I thought a bit more about this and here is a patch that summarizes my thoughts.
This patch does message validation on arrival, and drops unkeyed messages during log compaction.
I actually think it is better to reject invalid messages (unkeyed and for now compressed) up front as opposed to accepting those messages and only dropping/warning during compaction. This way the producer is given early indication via a client-side error that it is doing something wrong which is better than just a broker-side warning/invalid metric. We still need to deal with unkeyed messages that may already be in the log but that is orthogonal I think - this includes the case when you change a non-compacted topic to be compacted. That is perhaps an invalid operation - i.e., you should ideally delete the topic before doing that, but in any event this patch handles that case by deleting invalid messages during log compaction.

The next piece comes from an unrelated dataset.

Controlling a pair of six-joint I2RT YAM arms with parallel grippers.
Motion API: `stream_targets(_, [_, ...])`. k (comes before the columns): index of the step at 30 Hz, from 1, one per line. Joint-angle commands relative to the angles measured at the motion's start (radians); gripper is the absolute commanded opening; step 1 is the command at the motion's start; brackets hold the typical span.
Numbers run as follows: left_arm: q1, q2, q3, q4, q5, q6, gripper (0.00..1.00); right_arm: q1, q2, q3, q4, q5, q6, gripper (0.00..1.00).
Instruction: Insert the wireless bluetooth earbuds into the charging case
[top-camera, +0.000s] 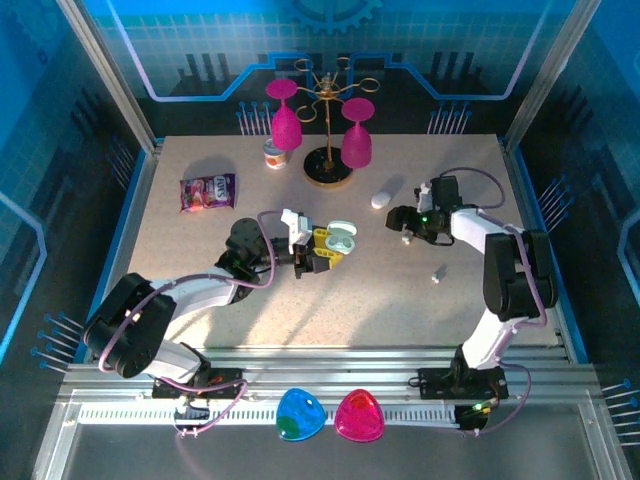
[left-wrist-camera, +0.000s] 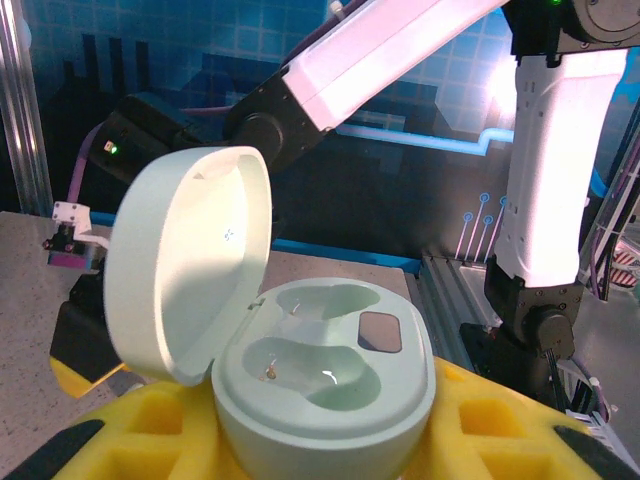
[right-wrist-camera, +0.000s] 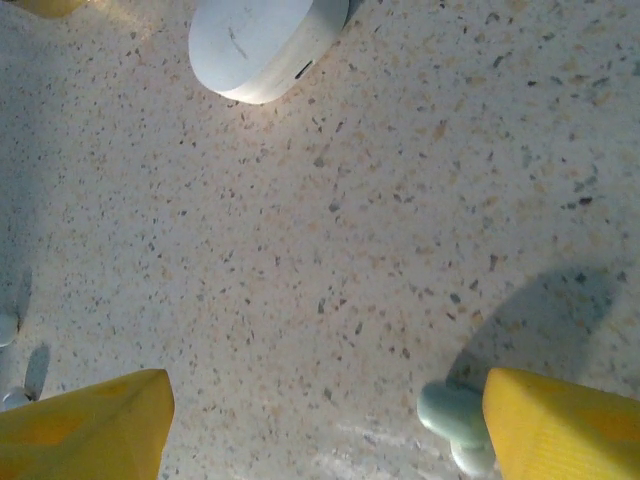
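Left gripper (top-camera: 322, 250) clamps open case (left-wrist-camera: 325, 385) | right gripper (right-wrist-camera: 325, 400) spread wide, earbud (right-wrist-camera: 452, 420) on table (right-wrist-camera: 350, 250) touching one finger (right-wrist-camera: 560, 430), ungripped | risk: off-centre closing may flick earbud away or pinch it askew.

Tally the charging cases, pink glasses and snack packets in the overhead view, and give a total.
Charging cases: 2, the mint case and the white case
Pink glasses: 2, the left glass and the right glass
Snack packet: 1
Total: 5
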Motion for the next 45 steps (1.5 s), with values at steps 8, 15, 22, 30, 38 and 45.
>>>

Case in point: at LinkedIn we use Kafka-based offset management for some of our consumers. We recently discovered compressed messages in the offsets topic which caused the log cleaner to quit. We saw this issue in the past with Samza checkpoint topics and suspected that Samza was doing something wrong. However, after seeing it in the __consumer_offsets topic it is more likely to be an actual bug in the broker - either in the log cleaner itself, or even at the lower level byte-buffer message set API level. We currently do not know. If we at least reject invalid messages on arrival we can rule out clients as being the issue.